• **Prompt**:
Every line of the listing should be transcribed exactly, with nothing left out.

• **Stored data**:

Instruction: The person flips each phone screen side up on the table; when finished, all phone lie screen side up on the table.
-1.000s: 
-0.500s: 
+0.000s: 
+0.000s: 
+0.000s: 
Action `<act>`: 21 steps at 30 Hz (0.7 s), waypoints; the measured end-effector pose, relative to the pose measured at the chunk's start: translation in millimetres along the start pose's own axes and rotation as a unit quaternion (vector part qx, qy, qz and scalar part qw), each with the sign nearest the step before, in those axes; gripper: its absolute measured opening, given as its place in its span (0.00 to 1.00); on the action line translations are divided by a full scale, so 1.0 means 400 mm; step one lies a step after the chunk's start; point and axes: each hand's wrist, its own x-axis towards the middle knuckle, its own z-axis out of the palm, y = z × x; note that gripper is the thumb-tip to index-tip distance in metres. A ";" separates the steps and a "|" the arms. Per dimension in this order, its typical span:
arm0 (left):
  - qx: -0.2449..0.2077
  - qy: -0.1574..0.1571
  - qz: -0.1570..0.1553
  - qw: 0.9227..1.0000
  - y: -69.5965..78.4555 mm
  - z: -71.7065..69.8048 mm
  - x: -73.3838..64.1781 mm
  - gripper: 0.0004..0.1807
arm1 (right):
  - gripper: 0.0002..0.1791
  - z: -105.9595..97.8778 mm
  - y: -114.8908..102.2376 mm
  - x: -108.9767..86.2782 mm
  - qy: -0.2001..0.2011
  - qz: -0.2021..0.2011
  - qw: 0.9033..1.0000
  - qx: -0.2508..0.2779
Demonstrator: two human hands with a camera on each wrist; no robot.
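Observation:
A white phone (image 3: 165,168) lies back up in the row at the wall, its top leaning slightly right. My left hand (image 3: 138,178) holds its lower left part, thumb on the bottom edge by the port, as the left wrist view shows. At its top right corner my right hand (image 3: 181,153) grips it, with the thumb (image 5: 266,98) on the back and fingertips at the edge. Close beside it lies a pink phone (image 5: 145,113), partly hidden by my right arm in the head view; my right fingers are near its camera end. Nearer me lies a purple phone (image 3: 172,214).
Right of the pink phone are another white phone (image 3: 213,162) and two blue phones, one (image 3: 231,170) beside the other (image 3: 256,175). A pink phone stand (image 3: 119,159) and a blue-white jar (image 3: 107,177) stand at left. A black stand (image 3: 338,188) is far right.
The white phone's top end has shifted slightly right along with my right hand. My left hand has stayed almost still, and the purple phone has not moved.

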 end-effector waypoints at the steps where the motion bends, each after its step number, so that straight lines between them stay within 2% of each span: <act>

• **Output for this exercise**:
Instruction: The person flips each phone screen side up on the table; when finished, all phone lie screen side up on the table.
-1.000s: 
-0.500s: 
+0.000s: 
+0.000s: 
+0.000s: 
Action `<act>`: 21 steps at 30 Hz (0.7 s), waypoints; the measured end-effector pose, relative to the pose measured at the chunk's start: translation in millimetres along the start pose's own axes and rotation as a unit quaternion (vector part qx, qy, qz and scalar part qw), each with the sign nearest the step before, in those axes; gripper: its absolute measured opening, given as its place in its span (0.00 to 1.00); on the action line translations are divided by a full scale, so 1.0 means 400 mm; step one lies a step after the chunk's start; point and axes: each hand's wrist, its own x-axis towards the middle knuckle, its own z-axis out of the palm, y = z × x; note that gripper is the thumb-tip to index-tip distance in metres. A ";" separates the steps and a "|" the arms. Per dimension in this order, its typical span:
arm0 (left):
  - qx: -0.2449..0.2077
  - qy: -0.1574..0.1571
  - qz: -0.1570..0.1553
  - qw: 0.9227..1.0000
  - y: -69.5965..78.4555 mm
  - z: -71.7065..69.8048 mm
  - x: -73.3838..64.1781 mm
  - gripper: 0.0004..0.1807
arm1 (right):
  - gripper: 0.0002..0.1791
  - z: -105.9595..97.8778 mm
  - y: -114.8908..102.2376 mm
  - x: -108.9767..86.2782 mm
  - qy: -0.2001..0.2011
  - qz: -0.2021..0.2011
  - qw: 0.9033..1.0000
  - qx: -0.2508..0.2779
Demonstrator: two human hands with a camera on each wrist; no robot.
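Observation:
A white phone (image 3: 165,168) lies back up in the row at the wall, its top leaning slightly right. My left hand (image 3: 138,178) holds its lower left part, thumb on the bottom edge by the port, as the left wrist view shows. At its top right corner my right hand (image 3: 181,153) grips it, with the thumb (image 5: 266,98) on the back and fingertips at the edge. Close beside it lies a pink phone (image 5: 145,113), partly hidden by my right arm in the head view; my right fingers are near its camera end. Nearer me lies a purple phone (image 3: 172,214).
Right of the pink phone are another white phone (image 3: 213,162) and two blue phones, one (image 3: 231,170) beside the other (image 3: 256,175). A pink phone stand (image 3: 119,159) and a blue-white jar (image 3: 107,177) stand at left. A black stand (image 3: 338,188) is far right.
The white phone's top end has shifted slightly right along with my right hand. My left hand has stayed almost still, and the purple phone has not moved.
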
 end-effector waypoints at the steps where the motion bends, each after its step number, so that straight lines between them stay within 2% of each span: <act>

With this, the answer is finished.